Work request: Within the data that follows, set down exactly the lines from the one containing "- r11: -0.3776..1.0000" through the one containing "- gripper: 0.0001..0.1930", both ends included.

Stored data:
----------

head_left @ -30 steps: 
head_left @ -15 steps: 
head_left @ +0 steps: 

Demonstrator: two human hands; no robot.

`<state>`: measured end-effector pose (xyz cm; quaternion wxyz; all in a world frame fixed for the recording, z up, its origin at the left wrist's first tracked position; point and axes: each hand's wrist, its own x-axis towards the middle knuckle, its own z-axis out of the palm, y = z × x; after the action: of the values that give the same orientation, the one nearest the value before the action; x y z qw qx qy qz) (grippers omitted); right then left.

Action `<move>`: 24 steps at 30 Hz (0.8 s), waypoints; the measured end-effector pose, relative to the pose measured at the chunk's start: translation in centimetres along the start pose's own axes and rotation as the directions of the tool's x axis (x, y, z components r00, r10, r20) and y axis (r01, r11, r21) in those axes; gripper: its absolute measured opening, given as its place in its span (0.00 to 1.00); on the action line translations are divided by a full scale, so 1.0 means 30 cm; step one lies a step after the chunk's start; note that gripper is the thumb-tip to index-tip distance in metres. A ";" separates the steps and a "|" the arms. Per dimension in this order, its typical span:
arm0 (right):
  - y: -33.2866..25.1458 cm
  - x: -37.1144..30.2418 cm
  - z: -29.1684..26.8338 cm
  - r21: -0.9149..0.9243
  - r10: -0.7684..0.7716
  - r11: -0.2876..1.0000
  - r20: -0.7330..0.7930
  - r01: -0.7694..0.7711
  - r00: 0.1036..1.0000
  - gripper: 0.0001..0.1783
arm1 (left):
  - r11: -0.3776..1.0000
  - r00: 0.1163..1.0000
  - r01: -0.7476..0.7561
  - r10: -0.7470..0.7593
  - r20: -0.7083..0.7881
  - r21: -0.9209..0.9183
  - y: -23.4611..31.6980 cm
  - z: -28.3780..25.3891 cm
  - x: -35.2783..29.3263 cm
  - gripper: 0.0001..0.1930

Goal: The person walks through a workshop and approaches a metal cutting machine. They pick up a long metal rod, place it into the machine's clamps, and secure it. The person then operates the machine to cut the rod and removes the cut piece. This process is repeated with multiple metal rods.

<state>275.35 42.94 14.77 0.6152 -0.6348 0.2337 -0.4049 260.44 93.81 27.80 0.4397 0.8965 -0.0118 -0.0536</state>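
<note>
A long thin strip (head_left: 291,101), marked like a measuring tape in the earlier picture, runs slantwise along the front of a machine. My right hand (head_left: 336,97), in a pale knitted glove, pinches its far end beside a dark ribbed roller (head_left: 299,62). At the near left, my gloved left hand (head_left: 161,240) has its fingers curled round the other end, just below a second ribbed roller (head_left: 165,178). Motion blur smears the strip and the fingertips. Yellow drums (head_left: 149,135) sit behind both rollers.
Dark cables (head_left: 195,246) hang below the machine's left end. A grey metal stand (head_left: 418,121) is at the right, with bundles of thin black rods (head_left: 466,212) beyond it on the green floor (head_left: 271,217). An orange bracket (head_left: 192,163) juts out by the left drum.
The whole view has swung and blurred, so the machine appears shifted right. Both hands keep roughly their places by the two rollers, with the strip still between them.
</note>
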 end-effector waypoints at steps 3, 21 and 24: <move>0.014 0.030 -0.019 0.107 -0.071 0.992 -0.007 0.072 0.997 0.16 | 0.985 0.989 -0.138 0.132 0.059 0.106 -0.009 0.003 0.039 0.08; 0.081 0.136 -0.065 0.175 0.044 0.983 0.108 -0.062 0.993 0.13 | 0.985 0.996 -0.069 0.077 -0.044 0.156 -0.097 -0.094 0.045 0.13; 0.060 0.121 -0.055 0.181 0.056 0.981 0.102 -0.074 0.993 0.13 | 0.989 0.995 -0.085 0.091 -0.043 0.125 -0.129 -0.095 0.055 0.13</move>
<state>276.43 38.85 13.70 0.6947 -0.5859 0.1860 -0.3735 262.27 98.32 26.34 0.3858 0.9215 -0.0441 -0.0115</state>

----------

Task output:
  - r11: -0.3776..1.0000
  - r00: 0.1163..1.0000
  - r01: -0.7476..0.7561
  - r10: -0.7470..0.7593
  - r20: -0.7083..0.7881
  - r21: -0.9209..0.9183
  - y: -23.4611..31.6980 cm
  - z: -28.3780..25.3891 cm
  - x: -35.2783..29.3263 cm
  - gripper: 0.0001..0.1930

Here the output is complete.